> [AIM OF THE TASK]: Reproduce the entries shown below only from the line with "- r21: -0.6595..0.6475" down to the line with "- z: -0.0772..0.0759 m", keeping both end lines and copying each one exactly.

Records contained in a dataset:
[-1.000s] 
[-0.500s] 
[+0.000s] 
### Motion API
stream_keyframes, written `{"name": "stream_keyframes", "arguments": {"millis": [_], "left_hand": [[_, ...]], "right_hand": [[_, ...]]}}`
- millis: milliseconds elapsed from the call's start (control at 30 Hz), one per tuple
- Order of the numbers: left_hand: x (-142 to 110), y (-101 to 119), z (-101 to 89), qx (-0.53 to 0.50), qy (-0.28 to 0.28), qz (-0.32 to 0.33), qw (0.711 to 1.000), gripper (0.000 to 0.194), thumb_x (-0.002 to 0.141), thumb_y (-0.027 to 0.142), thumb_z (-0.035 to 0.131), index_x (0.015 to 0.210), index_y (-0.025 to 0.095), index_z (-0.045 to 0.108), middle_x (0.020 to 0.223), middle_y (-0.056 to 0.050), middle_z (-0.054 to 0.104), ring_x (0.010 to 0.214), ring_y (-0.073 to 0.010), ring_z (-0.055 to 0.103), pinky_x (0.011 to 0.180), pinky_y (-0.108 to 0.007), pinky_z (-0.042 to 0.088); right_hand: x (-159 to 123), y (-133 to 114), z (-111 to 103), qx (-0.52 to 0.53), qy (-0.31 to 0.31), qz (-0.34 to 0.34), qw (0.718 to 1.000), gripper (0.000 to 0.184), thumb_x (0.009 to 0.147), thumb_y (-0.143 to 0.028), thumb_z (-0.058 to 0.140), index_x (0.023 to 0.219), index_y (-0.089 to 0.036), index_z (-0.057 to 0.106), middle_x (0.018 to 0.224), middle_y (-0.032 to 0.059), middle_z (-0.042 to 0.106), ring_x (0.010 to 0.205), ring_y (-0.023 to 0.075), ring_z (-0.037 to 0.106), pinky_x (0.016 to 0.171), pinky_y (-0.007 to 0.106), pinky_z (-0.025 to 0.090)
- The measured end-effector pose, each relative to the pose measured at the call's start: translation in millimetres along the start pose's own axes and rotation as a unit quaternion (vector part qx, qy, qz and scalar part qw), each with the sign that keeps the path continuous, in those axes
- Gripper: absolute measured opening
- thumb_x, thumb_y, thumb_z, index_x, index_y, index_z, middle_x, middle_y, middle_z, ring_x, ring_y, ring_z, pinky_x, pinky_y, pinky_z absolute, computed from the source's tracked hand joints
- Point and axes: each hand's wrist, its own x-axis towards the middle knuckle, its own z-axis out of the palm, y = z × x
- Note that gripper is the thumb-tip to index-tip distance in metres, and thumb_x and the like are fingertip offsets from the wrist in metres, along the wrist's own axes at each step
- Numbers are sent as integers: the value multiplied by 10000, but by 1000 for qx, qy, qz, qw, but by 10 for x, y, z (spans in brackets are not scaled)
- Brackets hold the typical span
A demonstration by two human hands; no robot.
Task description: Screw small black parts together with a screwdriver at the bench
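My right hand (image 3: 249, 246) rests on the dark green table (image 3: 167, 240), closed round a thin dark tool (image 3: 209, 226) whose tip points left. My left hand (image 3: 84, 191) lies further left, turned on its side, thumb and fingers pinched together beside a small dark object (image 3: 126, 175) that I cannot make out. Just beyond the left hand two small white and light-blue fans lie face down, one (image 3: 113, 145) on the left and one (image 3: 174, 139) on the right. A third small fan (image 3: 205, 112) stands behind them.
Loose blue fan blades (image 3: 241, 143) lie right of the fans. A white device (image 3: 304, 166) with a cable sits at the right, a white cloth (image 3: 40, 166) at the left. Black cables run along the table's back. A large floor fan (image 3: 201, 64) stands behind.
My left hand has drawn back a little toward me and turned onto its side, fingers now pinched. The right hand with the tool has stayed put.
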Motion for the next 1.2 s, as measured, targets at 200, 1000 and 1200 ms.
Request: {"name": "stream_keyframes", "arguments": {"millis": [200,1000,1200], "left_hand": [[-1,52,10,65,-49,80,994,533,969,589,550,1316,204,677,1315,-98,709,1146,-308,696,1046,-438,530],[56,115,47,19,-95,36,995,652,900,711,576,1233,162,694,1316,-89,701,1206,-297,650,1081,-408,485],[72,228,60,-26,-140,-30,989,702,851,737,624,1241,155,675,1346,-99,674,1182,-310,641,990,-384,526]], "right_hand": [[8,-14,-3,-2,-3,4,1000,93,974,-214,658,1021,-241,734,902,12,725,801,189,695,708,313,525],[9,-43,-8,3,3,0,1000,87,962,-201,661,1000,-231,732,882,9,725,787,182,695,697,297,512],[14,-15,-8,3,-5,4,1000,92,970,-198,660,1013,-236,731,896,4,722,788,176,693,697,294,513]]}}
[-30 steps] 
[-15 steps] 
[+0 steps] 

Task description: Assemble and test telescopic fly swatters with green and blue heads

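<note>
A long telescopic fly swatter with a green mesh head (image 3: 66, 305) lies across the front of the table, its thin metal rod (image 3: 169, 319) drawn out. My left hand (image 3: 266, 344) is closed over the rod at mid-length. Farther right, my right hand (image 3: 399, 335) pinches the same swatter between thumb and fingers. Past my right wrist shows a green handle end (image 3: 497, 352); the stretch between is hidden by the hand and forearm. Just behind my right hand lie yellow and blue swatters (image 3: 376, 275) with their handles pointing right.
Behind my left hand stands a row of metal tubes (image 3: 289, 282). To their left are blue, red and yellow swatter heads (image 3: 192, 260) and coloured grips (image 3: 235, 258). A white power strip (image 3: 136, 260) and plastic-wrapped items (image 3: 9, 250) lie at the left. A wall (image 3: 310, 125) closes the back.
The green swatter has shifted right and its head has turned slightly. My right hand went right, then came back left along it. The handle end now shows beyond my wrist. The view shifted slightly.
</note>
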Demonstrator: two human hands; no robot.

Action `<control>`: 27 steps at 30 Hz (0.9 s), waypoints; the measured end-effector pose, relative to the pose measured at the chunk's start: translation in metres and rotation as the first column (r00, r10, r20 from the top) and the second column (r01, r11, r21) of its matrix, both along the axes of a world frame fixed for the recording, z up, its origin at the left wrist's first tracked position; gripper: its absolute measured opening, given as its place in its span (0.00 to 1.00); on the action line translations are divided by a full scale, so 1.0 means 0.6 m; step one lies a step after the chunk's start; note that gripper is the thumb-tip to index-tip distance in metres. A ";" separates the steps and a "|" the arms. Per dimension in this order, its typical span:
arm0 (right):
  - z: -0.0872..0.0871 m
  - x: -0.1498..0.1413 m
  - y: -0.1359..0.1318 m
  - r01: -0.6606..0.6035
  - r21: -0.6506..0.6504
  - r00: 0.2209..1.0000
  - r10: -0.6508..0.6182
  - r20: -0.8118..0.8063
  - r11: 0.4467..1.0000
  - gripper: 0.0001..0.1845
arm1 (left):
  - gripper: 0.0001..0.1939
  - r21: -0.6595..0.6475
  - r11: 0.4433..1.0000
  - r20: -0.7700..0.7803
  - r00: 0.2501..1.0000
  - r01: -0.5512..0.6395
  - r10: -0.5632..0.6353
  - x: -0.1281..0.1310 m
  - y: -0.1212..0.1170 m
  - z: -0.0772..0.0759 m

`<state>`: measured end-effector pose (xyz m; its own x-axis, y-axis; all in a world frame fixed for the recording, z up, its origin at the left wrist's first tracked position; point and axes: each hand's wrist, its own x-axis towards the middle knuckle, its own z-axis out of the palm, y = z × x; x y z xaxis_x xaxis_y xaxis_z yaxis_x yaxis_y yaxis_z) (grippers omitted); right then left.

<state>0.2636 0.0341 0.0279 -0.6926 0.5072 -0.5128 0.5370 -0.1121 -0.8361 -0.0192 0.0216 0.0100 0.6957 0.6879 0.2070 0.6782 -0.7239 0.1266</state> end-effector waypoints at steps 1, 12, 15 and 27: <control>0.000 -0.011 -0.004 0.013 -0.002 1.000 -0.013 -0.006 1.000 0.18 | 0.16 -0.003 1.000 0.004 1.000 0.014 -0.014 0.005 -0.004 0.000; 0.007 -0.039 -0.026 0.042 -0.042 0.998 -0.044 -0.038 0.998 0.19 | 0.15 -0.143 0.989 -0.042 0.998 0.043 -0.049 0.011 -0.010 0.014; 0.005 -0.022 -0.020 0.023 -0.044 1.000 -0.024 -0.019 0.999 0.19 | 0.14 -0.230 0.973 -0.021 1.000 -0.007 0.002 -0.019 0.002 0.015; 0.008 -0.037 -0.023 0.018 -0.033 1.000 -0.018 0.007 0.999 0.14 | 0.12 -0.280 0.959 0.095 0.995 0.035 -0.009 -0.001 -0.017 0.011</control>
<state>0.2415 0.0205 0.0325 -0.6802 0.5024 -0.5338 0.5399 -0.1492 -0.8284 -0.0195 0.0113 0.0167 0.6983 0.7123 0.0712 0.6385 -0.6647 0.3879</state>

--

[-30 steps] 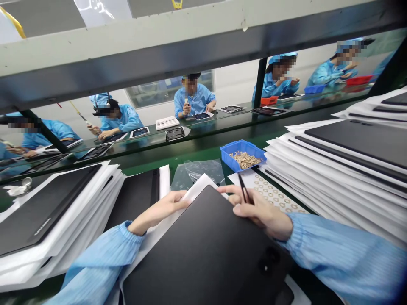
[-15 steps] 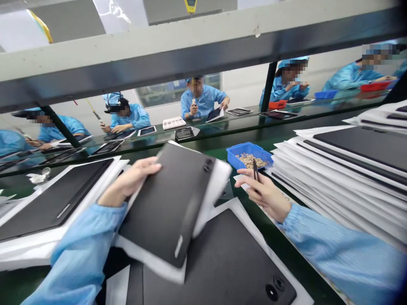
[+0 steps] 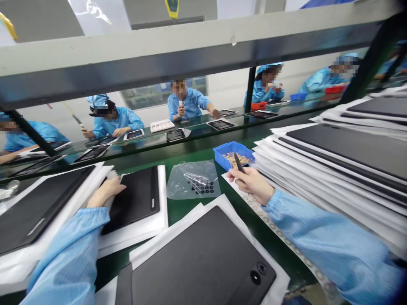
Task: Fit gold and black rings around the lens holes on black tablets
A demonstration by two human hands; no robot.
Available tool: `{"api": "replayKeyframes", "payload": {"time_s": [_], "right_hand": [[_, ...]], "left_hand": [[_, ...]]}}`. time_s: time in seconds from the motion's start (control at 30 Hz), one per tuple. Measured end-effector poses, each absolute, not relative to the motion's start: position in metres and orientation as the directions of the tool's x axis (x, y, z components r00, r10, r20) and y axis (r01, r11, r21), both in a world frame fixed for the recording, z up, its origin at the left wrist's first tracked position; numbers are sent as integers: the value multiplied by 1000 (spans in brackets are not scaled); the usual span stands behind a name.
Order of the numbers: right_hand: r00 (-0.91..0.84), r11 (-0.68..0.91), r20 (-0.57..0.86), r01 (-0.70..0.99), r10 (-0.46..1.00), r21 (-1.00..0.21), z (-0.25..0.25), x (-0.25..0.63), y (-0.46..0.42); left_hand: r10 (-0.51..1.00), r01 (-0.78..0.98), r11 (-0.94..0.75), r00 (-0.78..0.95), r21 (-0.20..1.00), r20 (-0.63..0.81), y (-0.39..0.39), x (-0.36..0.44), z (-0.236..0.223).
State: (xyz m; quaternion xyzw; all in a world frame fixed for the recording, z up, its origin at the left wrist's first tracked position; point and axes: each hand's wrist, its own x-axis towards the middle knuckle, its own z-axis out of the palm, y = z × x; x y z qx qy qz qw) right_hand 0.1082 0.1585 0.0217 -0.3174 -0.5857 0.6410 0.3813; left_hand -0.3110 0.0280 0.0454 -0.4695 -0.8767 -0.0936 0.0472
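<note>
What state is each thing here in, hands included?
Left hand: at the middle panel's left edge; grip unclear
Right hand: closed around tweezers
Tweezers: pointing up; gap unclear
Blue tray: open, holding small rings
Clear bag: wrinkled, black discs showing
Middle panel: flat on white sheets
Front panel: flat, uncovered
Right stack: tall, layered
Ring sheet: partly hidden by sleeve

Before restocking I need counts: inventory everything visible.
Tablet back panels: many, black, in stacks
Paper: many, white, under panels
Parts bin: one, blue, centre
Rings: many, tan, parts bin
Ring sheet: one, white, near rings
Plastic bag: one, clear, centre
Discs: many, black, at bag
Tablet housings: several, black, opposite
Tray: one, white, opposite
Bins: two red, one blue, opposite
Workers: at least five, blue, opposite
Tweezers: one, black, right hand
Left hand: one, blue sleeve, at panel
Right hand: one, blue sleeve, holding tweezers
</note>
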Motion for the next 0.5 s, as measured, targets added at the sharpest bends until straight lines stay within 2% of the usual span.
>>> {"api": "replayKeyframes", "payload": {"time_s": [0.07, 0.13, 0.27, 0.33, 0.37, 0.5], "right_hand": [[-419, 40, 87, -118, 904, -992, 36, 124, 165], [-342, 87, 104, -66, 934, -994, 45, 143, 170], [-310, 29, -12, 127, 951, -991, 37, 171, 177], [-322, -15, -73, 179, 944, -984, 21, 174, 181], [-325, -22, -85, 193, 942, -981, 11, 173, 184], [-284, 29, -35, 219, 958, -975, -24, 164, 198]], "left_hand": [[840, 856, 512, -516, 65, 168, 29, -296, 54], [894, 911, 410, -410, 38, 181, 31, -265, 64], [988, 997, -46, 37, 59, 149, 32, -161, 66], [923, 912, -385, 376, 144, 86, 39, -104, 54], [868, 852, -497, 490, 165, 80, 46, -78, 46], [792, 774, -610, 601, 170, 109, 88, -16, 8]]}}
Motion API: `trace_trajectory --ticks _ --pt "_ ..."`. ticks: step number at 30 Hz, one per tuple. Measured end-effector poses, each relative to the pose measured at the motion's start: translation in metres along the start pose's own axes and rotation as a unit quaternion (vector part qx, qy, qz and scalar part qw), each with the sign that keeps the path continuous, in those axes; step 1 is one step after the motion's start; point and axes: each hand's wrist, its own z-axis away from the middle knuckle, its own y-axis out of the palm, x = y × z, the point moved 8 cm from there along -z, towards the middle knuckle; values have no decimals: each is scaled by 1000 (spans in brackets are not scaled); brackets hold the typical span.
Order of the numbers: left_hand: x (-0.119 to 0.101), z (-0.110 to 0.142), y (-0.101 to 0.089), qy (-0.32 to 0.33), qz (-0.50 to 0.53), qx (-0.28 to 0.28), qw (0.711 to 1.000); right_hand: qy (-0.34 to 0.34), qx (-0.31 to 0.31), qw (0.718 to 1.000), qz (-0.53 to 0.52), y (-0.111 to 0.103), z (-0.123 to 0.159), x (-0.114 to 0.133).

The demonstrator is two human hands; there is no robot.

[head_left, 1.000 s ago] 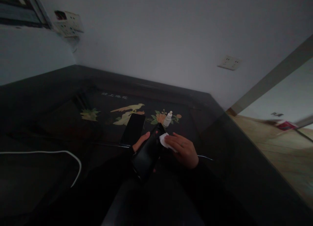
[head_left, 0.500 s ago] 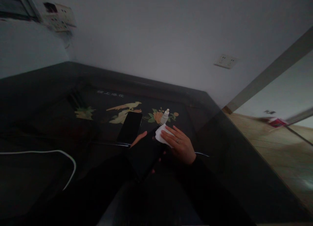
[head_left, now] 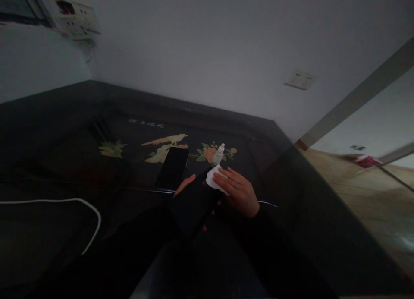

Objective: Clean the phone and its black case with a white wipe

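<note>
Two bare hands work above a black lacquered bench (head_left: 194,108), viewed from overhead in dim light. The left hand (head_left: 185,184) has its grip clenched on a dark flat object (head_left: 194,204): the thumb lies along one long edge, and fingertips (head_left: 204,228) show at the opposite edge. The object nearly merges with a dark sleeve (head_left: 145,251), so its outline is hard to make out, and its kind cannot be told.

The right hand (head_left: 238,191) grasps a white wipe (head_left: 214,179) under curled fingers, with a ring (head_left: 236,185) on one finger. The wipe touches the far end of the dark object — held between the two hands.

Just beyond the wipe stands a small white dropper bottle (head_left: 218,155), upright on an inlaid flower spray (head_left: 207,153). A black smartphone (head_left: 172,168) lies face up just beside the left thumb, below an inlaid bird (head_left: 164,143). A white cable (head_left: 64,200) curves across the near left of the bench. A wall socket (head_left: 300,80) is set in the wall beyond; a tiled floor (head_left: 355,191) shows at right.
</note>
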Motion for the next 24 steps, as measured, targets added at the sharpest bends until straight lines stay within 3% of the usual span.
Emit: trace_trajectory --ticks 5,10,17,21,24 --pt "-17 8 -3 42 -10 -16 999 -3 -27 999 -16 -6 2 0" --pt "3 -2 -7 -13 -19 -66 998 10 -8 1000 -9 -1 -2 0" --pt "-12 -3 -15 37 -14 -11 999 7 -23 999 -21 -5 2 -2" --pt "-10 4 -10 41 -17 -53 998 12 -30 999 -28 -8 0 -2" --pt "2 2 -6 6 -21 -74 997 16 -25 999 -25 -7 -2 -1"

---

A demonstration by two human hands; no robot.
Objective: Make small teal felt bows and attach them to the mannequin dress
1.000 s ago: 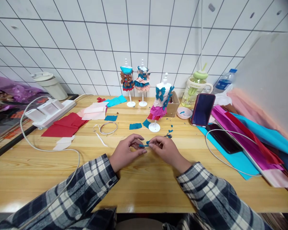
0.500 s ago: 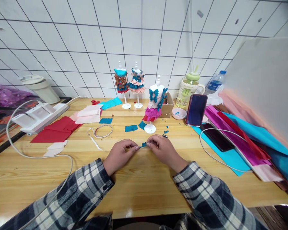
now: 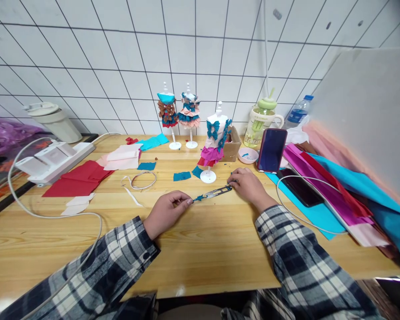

> [RESULT BELOW]:
  - r21: -0.6595..0.6475
  - r11: 0.4433..1.0000
  - r20: -0.7700..0.7803
  - r00: 0.2501..1.0000
  - r01: -0.5512..0.6395
  - r10: -0.5632..0.6353
  - x: -0.1281..0.1310 m
  - y: -0.1212..0.1170 m
  - z: -0.0772..0.0759 m

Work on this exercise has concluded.